• [REQUIRED ACTION]:
Give back an exact copy of the lines in the records below, from the line that has "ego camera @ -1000" through the line that has "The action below", and nothing besides.
GIVEN INFORMATION Block Start
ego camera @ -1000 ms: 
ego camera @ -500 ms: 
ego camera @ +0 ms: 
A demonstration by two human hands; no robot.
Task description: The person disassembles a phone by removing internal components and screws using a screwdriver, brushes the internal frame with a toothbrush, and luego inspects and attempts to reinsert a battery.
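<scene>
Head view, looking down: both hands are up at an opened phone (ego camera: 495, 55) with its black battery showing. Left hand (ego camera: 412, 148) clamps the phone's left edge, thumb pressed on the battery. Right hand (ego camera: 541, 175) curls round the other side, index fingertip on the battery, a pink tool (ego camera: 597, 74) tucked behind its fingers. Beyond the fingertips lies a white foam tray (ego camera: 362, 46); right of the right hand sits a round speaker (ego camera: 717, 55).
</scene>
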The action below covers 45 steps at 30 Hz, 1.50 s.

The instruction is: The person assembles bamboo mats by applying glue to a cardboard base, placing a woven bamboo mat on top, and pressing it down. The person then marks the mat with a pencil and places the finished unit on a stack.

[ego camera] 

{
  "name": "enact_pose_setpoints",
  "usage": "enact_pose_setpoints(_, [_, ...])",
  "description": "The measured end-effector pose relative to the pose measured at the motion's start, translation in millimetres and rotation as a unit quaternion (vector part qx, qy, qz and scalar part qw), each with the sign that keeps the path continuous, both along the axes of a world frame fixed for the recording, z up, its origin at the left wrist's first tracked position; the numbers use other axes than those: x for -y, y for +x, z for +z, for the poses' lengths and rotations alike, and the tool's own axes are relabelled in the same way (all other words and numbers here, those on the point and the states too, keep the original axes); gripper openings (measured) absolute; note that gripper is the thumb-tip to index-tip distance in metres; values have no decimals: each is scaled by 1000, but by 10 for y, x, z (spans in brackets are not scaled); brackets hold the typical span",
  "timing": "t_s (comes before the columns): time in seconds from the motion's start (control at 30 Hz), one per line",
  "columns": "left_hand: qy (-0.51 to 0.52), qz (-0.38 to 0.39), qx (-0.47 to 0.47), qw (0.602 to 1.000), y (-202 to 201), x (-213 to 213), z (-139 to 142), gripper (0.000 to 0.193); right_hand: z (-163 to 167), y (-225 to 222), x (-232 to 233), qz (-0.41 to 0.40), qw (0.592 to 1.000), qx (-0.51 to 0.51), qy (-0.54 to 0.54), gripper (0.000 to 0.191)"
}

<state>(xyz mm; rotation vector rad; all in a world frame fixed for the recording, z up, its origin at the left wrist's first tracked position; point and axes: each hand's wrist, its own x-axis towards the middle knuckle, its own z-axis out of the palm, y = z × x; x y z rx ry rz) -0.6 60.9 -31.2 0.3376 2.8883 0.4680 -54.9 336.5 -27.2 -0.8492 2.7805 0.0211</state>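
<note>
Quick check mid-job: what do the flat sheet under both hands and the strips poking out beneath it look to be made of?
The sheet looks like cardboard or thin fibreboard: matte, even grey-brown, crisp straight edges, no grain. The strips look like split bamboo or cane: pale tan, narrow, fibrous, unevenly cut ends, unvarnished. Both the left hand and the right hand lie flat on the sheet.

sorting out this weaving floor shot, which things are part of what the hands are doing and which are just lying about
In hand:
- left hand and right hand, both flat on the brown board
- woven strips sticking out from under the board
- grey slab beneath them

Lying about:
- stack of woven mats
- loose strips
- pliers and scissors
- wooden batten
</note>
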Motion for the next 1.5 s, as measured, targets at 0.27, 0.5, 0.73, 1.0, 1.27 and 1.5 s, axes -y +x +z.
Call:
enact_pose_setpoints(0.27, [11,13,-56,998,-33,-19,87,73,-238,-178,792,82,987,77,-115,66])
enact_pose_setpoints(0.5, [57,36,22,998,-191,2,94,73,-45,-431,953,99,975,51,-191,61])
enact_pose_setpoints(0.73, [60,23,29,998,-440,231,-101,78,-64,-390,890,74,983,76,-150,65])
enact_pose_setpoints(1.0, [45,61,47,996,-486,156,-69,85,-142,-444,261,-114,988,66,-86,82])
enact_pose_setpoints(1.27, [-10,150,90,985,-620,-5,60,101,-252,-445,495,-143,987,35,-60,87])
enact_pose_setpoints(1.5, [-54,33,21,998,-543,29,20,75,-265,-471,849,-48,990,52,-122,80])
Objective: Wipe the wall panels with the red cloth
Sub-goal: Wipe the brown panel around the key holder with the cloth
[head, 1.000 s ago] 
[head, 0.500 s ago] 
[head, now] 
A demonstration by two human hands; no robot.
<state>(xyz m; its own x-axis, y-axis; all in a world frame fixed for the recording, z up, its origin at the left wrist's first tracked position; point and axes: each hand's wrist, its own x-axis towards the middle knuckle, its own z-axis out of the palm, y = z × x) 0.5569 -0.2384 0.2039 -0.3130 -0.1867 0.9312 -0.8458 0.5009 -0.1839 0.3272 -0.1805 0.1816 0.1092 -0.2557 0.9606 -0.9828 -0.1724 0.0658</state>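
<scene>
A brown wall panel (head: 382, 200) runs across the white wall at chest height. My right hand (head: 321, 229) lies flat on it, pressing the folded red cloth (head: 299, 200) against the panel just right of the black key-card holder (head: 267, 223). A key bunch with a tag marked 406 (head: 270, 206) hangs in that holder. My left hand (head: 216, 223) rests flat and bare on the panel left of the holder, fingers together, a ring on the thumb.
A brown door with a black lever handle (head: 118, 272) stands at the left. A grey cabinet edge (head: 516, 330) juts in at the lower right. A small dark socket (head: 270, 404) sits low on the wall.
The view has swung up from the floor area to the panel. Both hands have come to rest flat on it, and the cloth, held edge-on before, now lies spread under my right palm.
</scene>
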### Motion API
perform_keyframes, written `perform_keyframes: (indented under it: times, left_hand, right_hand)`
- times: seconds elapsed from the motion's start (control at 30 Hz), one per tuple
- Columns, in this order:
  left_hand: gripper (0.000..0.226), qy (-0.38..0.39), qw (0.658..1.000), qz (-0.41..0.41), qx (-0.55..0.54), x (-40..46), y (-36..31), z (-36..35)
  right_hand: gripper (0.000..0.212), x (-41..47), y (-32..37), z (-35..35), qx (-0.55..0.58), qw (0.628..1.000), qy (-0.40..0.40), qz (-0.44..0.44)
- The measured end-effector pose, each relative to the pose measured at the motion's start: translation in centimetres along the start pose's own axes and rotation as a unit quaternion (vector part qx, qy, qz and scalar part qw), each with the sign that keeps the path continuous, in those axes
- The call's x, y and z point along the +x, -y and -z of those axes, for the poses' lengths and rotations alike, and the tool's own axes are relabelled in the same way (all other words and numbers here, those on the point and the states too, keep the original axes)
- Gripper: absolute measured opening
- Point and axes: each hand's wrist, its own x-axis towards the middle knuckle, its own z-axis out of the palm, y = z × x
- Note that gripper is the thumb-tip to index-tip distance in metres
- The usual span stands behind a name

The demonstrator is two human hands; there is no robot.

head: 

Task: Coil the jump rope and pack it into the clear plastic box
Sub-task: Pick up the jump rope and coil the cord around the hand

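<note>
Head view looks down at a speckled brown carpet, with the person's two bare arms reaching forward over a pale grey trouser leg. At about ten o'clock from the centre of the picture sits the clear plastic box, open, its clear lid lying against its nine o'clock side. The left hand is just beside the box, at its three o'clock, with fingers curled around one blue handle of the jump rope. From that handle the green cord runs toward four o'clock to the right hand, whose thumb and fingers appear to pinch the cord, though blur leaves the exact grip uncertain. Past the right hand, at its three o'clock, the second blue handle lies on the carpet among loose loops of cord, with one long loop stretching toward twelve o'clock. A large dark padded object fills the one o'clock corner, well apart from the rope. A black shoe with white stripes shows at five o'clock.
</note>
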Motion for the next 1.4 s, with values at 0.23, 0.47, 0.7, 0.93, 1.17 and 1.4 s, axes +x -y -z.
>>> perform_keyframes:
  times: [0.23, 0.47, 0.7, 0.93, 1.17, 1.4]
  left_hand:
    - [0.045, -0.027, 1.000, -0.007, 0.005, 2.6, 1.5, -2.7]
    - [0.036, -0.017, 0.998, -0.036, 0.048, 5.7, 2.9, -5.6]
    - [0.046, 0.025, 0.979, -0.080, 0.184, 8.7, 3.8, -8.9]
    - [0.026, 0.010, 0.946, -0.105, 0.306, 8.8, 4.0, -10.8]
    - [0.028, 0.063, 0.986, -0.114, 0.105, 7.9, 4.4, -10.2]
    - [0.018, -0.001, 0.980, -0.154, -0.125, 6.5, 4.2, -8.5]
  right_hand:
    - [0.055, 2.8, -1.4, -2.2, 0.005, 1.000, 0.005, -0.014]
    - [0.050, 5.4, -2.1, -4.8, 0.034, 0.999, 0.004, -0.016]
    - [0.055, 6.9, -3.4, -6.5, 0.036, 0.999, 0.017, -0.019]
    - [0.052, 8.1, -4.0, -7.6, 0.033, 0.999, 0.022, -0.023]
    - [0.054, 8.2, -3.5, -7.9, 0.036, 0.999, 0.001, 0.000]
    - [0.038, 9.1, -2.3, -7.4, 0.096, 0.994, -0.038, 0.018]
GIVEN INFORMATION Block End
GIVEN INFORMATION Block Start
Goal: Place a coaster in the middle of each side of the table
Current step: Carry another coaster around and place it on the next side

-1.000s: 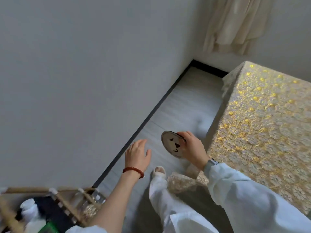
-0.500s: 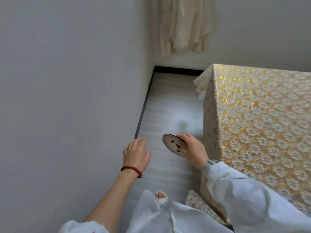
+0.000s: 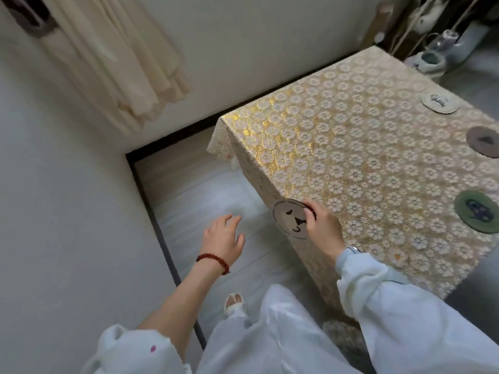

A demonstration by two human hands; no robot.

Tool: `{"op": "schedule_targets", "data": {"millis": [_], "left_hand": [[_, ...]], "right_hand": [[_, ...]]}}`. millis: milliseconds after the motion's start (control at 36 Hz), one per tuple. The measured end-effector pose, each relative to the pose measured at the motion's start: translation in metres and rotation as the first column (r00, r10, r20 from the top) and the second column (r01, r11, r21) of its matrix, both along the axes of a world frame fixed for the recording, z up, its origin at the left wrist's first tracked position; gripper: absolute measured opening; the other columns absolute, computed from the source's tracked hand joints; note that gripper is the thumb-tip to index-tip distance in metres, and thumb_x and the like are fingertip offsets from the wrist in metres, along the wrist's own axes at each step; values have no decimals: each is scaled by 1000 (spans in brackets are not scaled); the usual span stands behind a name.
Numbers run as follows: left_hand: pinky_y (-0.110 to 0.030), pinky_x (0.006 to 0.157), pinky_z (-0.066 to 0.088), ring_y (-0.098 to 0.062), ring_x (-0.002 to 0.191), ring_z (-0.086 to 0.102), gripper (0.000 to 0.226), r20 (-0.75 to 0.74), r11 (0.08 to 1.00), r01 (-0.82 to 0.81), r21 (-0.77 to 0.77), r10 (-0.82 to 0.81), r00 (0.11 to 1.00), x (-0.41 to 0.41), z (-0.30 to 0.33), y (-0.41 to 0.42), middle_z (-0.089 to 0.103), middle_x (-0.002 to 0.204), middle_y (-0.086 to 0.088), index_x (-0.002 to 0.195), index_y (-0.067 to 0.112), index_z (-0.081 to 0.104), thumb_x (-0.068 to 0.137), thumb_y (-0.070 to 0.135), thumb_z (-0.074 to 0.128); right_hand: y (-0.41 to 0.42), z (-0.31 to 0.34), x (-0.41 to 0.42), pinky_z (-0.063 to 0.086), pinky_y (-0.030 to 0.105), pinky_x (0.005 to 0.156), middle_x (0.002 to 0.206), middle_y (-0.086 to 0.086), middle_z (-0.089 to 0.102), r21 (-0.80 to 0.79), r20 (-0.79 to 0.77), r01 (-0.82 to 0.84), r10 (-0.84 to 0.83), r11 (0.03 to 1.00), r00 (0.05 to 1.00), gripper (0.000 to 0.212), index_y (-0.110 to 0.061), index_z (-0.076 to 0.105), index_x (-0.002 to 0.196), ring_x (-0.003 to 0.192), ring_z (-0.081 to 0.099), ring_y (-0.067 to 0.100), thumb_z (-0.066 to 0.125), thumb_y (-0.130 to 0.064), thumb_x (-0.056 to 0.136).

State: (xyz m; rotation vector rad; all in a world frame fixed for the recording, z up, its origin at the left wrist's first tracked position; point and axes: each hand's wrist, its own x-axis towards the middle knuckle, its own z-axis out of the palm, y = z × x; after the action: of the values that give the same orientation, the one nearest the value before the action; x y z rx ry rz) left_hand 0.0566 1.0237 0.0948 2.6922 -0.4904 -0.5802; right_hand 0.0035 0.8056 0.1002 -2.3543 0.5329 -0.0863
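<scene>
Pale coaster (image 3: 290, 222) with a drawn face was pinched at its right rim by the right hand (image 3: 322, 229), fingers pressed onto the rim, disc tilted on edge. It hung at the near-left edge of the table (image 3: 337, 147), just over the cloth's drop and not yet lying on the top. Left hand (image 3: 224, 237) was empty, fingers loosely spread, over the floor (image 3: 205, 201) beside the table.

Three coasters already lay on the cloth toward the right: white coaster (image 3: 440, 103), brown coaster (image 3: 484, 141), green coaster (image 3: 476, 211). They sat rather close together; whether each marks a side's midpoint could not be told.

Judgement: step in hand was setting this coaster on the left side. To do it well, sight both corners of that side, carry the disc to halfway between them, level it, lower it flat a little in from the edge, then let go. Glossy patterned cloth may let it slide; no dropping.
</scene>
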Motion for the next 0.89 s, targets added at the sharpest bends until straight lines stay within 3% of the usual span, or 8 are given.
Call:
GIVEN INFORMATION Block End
• [FINISHED EXERCISE]:
ego camera @ -1000 ms: 
ego camera @ -500 ms: 
ego camera @ +0 ms: 
A demonstration by two human hands; no robot.
Task description: The person disassembles a phone by removing internal components and screws using a screwdriver, brushes the internal frame with a toothbrush, and luego inspects and attempts to reinsert a battery.
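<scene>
Head view, looking down: both hands are up at an opened phone (ego camera: 495, 55) with its black battery showing. Left hand (ego camera: 412, 148) clamps the phone's left edge, thumb pressed on the battery. Right hand (ego camera: 541, 175) curls round the other side, index fingertip on the battery, a pink tool (ego camera: 597, 74) tucked behind its fingers. Beyond the fingertips lies a white foam tray (ego camera: 362, 46); right of the right hand sits a round speaker (ego camera: 717, 55).
</scene>
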The action below covers 45 steps at 30 Hz, 1.50 s.

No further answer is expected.